Nunca pensé que con los años la memoria de mi papá creciera tanto. Es una dicha. No soy de los que piensa mucho en sus muertos, tampoco de aquellos que se sientan a recordar momentos especiales y se llenan de tristeza. Soy un hombre que utiliza su memoria solo para recordar y no siempre los mejores momentos vividos con aquellos que he amado.

Mi papá era un hombre especial, lo he dicho siempre; la amistad hacia sus amigos era sagrada. Se entregaba por completo y los problemas de ellos se convertían en los suyos. Enumerar sus virtudes es caer en una cuenta infinita, quizás haya habido muchos papás como él y yo al mío lo magnífico con el tiempo, puede ser. Cuando era niño no era fácil ser hijo de Danilo; Danilo era la alegría, la bondad, la generosidad en persona, el desprendido de la casa, el enamorado de la vida, la risa fuerte y contagiosa, la mano abierta para ayudar a todo aquel que lo necesitara.

He hablado mucho de sus locuras, de sus desapegos, de su reinventarse cada vez que se veía comenzar de cero. Hoy pienso que no tuve tiempo para conocerlo bien, nunca fue capaz de sentarse a hablar conmigo y profundizar algún tema, me daba la impresión de que tenía prisa.

Una tarde entré a su cuarto a pedirle una corbata.

–Papi –le dije–, me han invitado a una fiesta y no tengo corbata decente.

Abrió su armario y sacó una que no había estrenado.

–Esa no –le dije–, quiero una que ya no uses.

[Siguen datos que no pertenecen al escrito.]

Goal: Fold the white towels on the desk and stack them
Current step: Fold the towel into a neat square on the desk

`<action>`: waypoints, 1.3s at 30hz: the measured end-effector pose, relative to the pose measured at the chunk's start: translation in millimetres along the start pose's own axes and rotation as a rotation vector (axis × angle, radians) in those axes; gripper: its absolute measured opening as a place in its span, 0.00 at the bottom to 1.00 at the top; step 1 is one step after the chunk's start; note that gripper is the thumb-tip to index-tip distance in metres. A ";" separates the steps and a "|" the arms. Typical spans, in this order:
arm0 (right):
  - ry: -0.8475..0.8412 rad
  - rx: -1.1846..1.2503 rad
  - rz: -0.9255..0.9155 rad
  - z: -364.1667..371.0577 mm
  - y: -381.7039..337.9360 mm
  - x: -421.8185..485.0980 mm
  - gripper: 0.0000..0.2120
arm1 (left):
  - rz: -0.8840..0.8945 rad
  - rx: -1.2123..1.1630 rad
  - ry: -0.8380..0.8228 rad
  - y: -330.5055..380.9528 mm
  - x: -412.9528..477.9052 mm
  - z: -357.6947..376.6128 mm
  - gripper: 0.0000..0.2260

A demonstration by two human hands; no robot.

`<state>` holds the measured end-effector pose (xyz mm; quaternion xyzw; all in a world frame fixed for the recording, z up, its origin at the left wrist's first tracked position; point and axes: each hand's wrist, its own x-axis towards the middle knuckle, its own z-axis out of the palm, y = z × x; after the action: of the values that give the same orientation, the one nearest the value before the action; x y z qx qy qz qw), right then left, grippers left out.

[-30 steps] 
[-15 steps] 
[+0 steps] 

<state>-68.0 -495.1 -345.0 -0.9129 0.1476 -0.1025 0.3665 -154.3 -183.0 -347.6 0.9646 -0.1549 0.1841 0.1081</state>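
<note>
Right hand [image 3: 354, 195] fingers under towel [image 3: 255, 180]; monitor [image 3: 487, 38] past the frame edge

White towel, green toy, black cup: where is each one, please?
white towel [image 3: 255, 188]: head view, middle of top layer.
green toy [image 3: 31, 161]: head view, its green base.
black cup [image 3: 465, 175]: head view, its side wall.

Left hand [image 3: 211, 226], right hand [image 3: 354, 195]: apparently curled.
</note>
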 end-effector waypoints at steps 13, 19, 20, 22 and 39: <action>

–Esa es tuya–me contestó, y creo que sin decirlo, imaginé, me confesaba el amor que me tenía–.

Era una corbata azul, la cual tuve siempre atesorando en mi armario.

Cuando el mejor amigo de mi papá murió, él se puso una corbata negra y jamás se la quitó. El luto lo llevó por dentro y por fuera. Nunca lo había visto llorar de esa manera. Cuando mi papá murió, también decidí llevar una corbata negra. En esa época trabajaba yo en un banco y tenía la obligación de estar de saco y corbata; la corbata, en mi caso, era una manera de llorar y protestar por la desaparición de alguien que amaba tanto.

Una vez un amigo, viendo que la corbata negra era mi uniforme, me trajo una de seda de una tienda de Londres. Me dijo: “me uno a tu dolor por tu papá”, me dio un abrazo y a la vez me dijo: “quisiera que algún día te quitaras el luto y te pusieras una de color, ese día quiero estar a tu lado y celebrar contigo”.

Unos años después murió mi amigo y su hermana, luego del sepelio, me entregó una corbata de color diciéndome, sin ella saber el pacto que teníamos: “a mi hermano le hubiera gustado que tuvieras su mejor corbata”.

Ese día me quité el luto para siempre, di gracias al amigo que seguro habitaba el cielo, por haber desterrado el luto de mi vida, abandoné las lágrimas en un rincón de la casa, y agradecí a la vida y a Dios por el papá que me había regalado. Cada día de los padres y cada día de mi vida lo pienso en alegría... fue su mejor herencia.